Positions Related to Veterinary Work
Many young adults dream of pursuing veterinary careers but feel discouraged by the number of years (and cost) necessary to attain the education and licensing necessary to practice veterinary medicine. For those who are lucky enough to identify and pursue this career early on, veterinary medicine can offer a satisfying career in terms of monetary compensation, as well as personal fulfillment. For those who discover their interest in working with and for animals later in life, or for those who for whatever reason are unable to attend and fund long-term medical studies, there are related careers like veterinary assistant positions that are in high demand and fulfilling. While not all animal jobs are as high-paying as a medical veterinary position, there are other lucrative positions that require much less formal schooling and may interest individuals with a variety of skills sets. Examples include the following:
Veterinary assistants: Individuals who secure animal jobs as assistants to veterinarians perform a variety of support tasks in settings such as veterinary offices, kennels, animal shelters, zoos, and other locations. These individuals may be in charge of administrative tasks as well as hands-on animal care work, such as cleaning or grooming, feeding animals, and prepping them for health checks.
Animal trainer: Numerous establishments use the assistance of qualified animal trainers, including police stations, kennels, zoos, pet stores, and other organizations that involve animals.

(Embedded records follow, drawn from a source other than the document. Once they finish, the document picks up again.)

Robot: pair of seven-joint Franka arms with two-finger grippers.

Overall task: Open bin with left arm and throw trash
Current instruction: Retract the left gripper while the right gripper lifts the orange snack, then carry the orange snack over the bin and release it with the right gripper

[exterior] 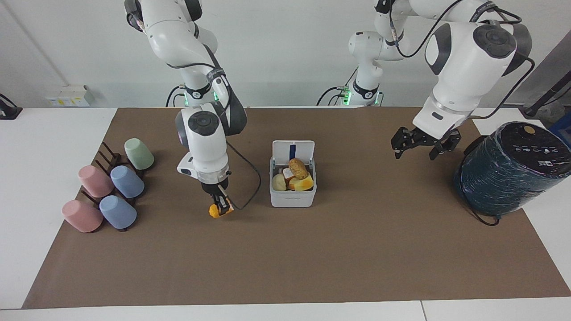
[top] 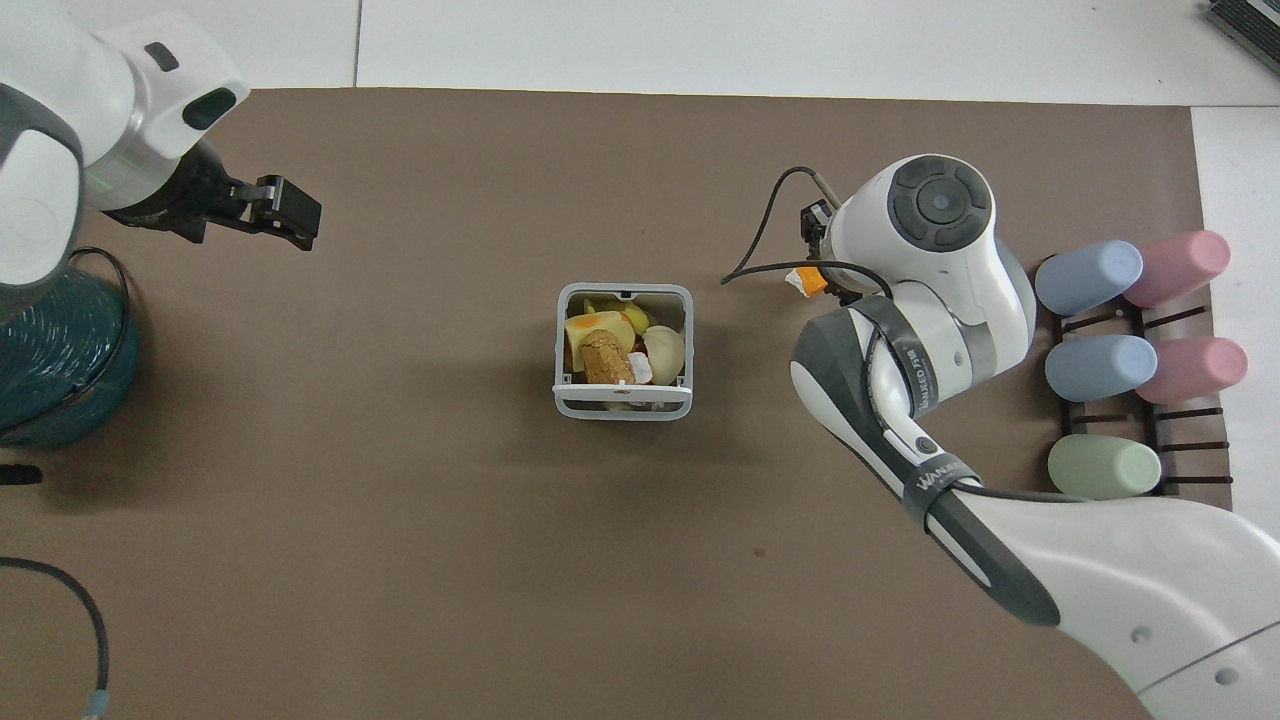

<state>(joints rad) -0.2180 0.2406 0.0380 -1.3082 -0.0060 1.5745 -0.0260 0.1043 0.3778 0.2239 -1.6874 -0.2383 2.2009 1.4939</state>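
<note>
The white bin stands mid-mat with its lid tipped up and open. Inside lie a golden-brown lump, a yellow wedge and a pale piece; from above the bin's rim frames them. An orange chunk of trash sits just off the mat, beside the bin toward the right arm's end, with my right gripper shut on it. In the overhead view only a bit of that orange chunk shows under the right wrist. My left gripper hangs open and empty over the mat beside the teal cylinder, also visible as the left gripper from above.
A big dark teal cylinder lies at the left arm's end of the table. Several pastel cups rest on a dark rack at the right arm's end. A black cable loops from the right wrist toward the bin.
</note>
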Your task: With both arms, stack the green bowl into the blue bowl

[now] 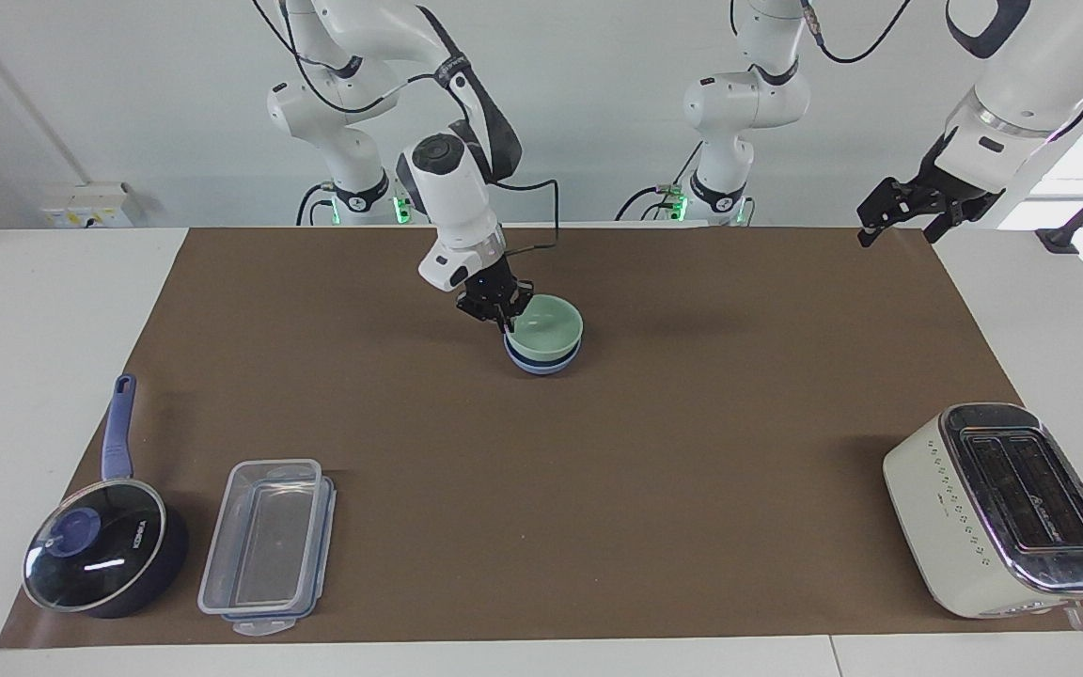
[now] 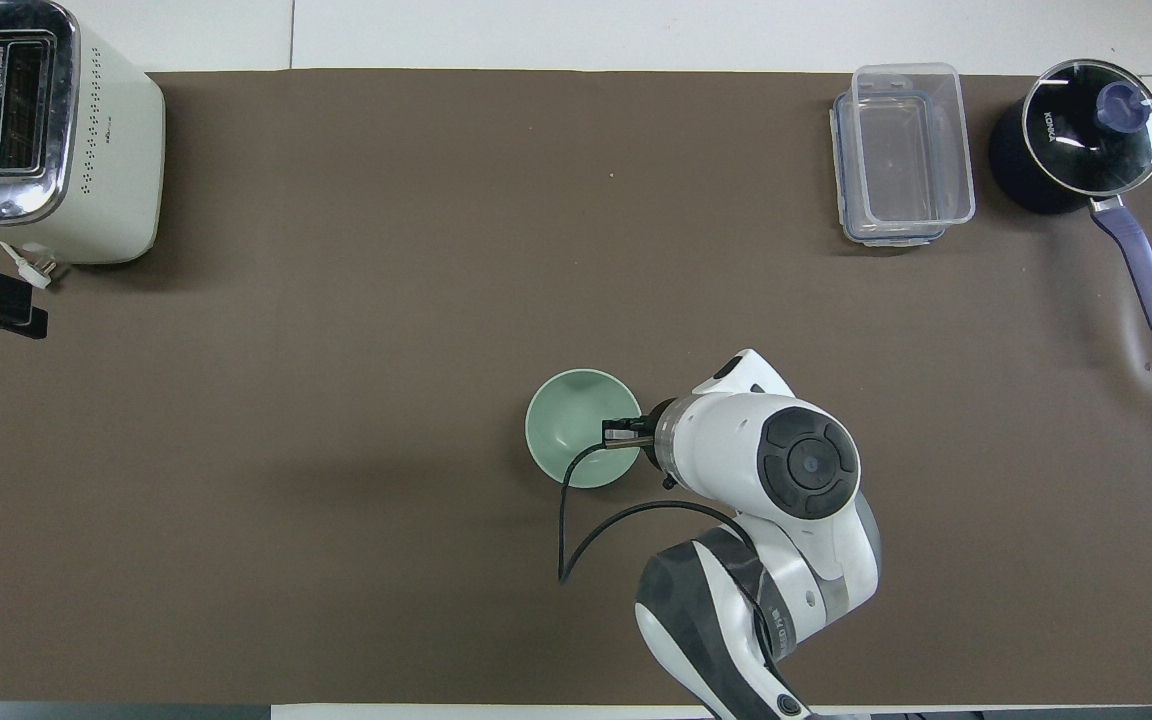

Workers who train animals often do so as a personal venture that leads to owning a large or small business. Coursework for animal trainers can often be found at veterinary assistant schools and online programs.
Zoologist: A zoologist most often studies and researches various aspects of animal life and health. Zoologists need a doctoral degree. (This degree often takes less time than the four-year veterinary medical school, internship, and state licensing that most veterinarians must complete.) Zoologists often specialize in working with one type of animal or animals that live in a specific environment.
Veterinary technician: A veterinary technician is more specialized than a veterinary assistant. This job entails work similar to that of a nurse—running routine tests, taking samples, and using various types of medical equipment during examinations done by the veterinarian.
These are just a few examples of jobs individuals can attain that involve care, assistance, and contact with animals. These positions have varying education requirements, some of which can be satisfied at an online veterinary assistant school (except for zoologist positions, which require years of onsite university and medical education). Some positions, including that of vet assistant, can be secured without years of training and expensive schooling. There are online programs that familiarize candidates and provide certification for many animal care jobs. To learn more about them, visit www.animalbehaviorcollege.com.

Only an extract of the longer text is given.